A clipping mask is a simple way of trimming off parts of your artwork – like using a cookie cutter, or a crop. The beauty of clipping masks is that you can use any filled shape you like – from simple circles and rectangles to hand drawn shapes or text.
I’m using this design, created using filled rectangles for the stripes, and custom Art brush strokes for the flower. Here’s how mask it inside a circle using a clipping mask to crop away the excess.

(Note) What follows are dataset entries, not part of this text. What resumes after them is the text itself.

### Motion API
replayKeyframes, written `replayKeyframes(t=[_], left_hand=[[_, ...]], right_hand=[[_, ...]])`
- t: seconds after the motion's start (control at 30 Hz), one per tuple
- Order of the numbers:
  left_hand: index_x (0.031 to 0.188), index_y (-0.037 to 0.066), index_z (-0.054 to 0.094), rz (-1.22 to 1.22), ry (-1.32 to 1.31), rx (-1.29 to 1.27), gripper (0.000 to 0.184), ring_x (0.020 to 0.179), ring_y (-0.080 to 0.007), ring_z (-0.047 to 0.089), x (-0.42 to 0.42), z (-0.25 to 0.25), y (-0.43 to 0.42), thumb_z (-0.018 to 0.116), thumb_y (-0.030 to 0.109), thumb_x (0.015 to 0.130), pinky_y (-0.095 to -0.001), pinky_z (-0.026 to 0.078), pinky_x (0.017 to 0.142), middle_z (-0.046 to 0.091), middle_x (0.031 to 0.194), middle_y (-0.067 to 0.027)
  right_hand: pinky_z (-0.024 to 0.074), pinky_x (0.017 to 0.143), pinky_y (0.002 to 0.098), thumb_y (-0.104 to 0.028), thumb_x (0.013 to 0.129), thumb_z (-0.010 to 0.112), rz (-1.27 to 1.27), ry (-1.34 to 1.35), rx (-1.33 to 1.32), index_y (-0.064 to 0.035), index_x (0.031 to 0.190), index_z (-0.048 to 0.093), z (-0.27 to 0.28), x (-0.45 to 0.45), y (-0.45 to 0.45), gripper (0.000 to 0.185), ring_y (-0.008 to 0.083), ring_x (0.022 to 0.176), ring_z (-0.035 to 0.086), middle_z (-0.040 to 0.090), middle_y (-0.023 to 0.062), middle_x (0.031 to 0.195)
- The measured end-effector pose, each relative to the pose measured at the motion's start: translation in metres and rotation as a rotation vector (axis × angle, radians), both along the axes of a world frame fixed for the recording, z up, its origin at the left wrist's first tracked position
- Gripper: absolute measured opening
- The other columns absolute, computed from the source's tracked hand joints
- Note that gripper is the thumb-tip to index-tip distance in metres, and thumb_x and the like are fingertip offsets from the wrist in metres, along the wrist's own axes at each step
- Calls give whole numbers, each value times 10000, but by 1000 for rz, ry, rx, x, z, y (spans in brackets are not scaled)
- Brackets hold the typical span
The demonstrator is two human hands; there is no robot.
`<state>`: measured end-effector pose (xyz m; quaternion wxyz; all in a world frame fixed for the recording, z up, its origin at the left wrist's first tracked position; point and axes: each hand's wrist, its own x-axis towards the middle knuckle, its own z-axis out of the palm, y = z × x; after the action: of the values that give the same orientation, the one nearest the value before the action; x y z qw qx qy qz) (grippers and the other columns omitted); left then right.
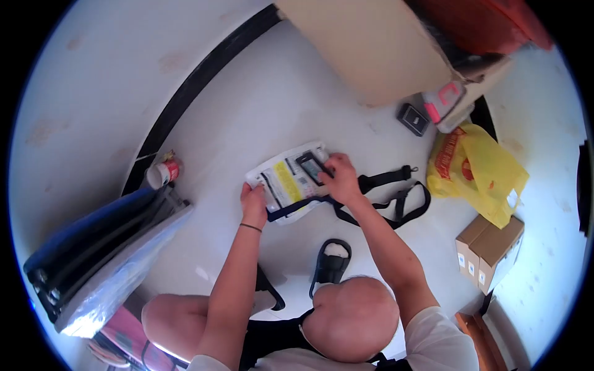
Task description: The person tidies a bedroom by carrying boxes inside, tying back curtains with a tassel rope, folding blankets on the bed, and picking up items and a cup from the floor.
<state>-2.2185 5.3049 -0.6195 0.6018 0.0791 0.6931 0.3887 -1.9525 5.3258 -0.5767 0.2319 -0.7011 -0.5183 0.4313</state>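
A white plastic mailing bag [288, 179] with a yellow label and printed text lies tilted above the floor or on it; I cannot tell which. My left hand [252, 204] is closed on its left edge, with a dark band around the wrist. My right hand [341, 177] grips a small black phone-like device [311, 167] with a greyish screen, over the bag's right part. A black strap [396, 201] crosses the bag's lower edge, passes under my right hand and lies looped on the floor, a metal clip at its end.
Right of me are a yellow plastic bag [473, 173], brown cartons [489, 244], a small black box [413, 119] and a pink-and-clear case [443, 102]. A large cardboard box [371, 49] stands ahead. Leftward are a red-and-white cup [163, 172] and folded, foil-covered items [117, 272].
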Motion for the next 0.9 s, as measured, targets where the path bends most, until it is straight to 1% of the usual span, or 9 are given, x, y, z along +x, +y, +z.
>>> replayKeyframes(t=[0.13,0.2,0.33,0.5,0.57,0.63,0.73,0.8,0.9], left_hand=[[1204,23,550,-196,-129,40,312,1072,-201,616,37,60,54,470,-28,907,-346,501,936,648,1130,-102],[1271,22,519,-456,-153,190,358,1067,-196,615,67,85,86,488,-22,917,-336,492,931,646,1160,-102],[1305,90,541,-613,-140,381,376,1083,-161,603,115,143,137,617,160,944,-302,477,897,630,1238,-63],[1239,26,564,-664,467,437,344,1069,-213,613,20,87,148,608,95,905,-324,476,924,641,1179,-122],[1210,25,571,-664,854,478,355,1064,-250,606,-23,53,143,620,78,862,-364,468,945,638,1139,-146],[1175,47,587,-644,1392,534,355,1062,-287,594,-109,62,134,628,96,826,-414,453,962,632,1098,-153],[1239,99,526,-498,1636,131,497,1178,-374,478,-143,103,131,657,133,761,-472,379,1005,525,1245,-187],[1252,103,523,-427,1787,227,523,1194,-373,472,-156,112,123,683,154,757,-491,376,999,509,1284,-177],[1287,76,495,-539,1854,284,587,1215,-374,459,-161,143,127,712,182,751,-520,384,981,501,1305,-172]], right_hand=[[499,705,341,-108,767,747,-216,180,-163,-20,853,571,6,32,-19,215,220,715,609,621,113,779],[489,705,306,-72,780,743,-496,324,-3,-45,853,576,-21,82,-41,185,164,729,594,628,54,805],[486,736,300,21,838,674,-1056,933,171,-106,897,554,38,167,-29,185,154,796,607,620,29,861],[484,784,331,-19,840,688,-1159,696,150,-88,951,555,-27,220,-8,186,188,829,607,614,44,867],[425,664,298,-42,820,684,-1254,520,125,-97,942,552,-83,237,-14,188,157,781,537,593,28,892],[418,705,311,-55,785,693,-1164,333,256,-88,1012,596,-128,249,-23,249,152,814,497,594,30,945],[466,875,344,-279,856,739,-1077,-20,141,26,1158,596,-77,241,-3,452,215,968,598,641,119,1102],[463,926,341,-291,874,727,-964,-464,85,52,1248,554,-47,231,-1,536,214,1053,604,623,167,1219],[461,948,335,-267,907,690,-870,-438,306,59,1270,529,-33,200,-24,514,214,1080,602,608,175,1249]])
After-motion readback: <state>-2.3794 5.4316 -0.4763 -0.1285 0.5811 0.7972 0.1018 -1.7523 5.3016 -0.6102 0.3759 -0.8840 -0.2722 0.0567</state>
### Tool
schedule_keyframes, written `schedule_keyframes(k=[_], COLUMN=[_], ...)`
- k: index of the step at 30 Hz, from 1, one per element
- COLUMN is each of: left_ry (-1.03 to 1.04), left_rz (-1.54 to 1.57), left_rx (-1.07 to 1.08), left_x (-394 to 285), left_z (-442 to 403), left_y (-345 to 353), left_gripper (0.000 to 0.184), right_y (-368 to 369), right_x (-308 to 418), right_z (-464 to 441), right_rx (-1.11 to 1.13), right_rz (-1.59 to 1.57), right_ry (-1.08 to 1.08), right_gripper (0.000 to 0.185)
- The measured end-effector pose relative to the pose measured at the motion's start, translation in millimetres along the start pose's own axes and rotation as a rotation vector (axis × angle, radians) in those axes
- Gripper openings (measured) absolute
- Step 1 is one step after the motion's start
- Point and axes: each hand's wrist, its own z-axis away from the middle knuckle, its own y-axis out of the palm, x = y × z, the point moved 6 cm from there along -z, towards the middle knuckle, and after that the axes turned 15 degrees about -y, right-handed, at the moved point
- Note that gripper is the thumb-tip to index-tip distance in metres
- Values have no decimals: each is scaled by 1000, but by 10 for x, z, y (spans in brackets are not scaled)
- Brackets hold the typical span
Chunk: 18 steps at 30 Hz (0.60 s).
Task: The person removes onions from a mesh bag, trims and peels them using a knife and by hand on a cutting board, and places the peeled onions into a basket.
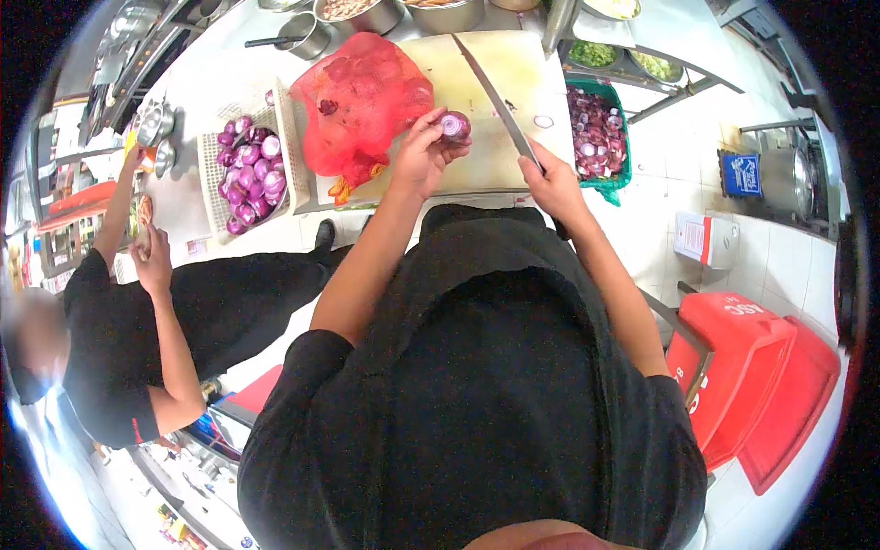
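Note:
My left hand (423, 158) is closed around a red onion (455, 126), whose cut face with pale rings points up. In my right hand (554, 188) is the handle of a long kitchen knife (493, 96), its blade slanting up and left over the cutting board (541, 73). A thin onion slice (544, 121) lies on the board to the right of the blade. Left of my hands a red mesh bag (362, 101) with onions inside rests partly on the board. Peeled red onions (249, 174) fill a white plastic basket (291, 160) farther left.
A green basket (627, 151) of onion scraps stands beyond the board's right edge. Metal pots (304, 35) line the back. A co-worker (119, 339) in black works at the left. A red bin (733, 376) and a white box (706, 238) are at the right.

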Motion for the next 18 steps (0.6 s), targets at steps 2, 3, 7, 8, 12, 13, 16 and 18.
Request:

Draw a filled circle (the colour doesn’t matter) over the area that you still want to be visible. Select all of the artwork including the circle. Then go to Object > Clipping mask > Make
The result is that you are left with your design trimmed inside a circle
So the orange circle disappears, and you are left with the cropped design. Note, the clipping mask shape HAS to be on the top of the rest of the design. Make sure by selecting it and pressing Ctrl + Shift + ] or go to Object > Arrange > Bring to front.
But Wait, It’s not really gone – It’s just kind of hidden..
What if you want to make this masked effect ‘permanent’ and use/move/re-colour the various shapes in the design? Because, right now, if you click on the design, you will still see the rectangular bounding box of the original artwork. It’s annoying. Sometimes you may want to re-use a masked element that you created with a clipping mask. Here’s how..
Select the whole design using the black arrow selection tool. Now go to Object > Expand appearance.
Next open the Pathfinder window (window > pathfinder) and click on divide.
Go to Object > Ungroup.
It’s now possible to select the individual parts of the design. You can recolour them, drag them away – use them as you want. Much better.
Finally, expanding and dividing clipping masks like this allows you to use your designs as Art brushes.